- **What the exercise asks**:
Each line of the data below should be repeated exactly.

- **Data**:
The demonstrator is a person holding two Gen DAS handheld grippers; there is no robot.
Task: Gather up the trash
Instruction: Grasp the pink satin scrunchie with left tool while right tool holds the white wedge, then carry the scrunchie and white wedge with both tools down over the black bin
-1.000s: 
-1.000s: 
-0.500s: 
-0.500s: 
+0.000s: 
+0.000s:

- **Your solution**:
The demonstrator is a person holding two Gen DAS handheld grippers; there is no robot.
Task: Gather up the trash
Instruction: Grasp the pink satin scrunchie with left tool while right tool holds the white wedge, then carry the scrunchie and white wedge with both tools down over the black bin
-1.000s: 
-1.000s: 
-0.500s: 
-0.500s: 
+0.000s: 
+0.000s:

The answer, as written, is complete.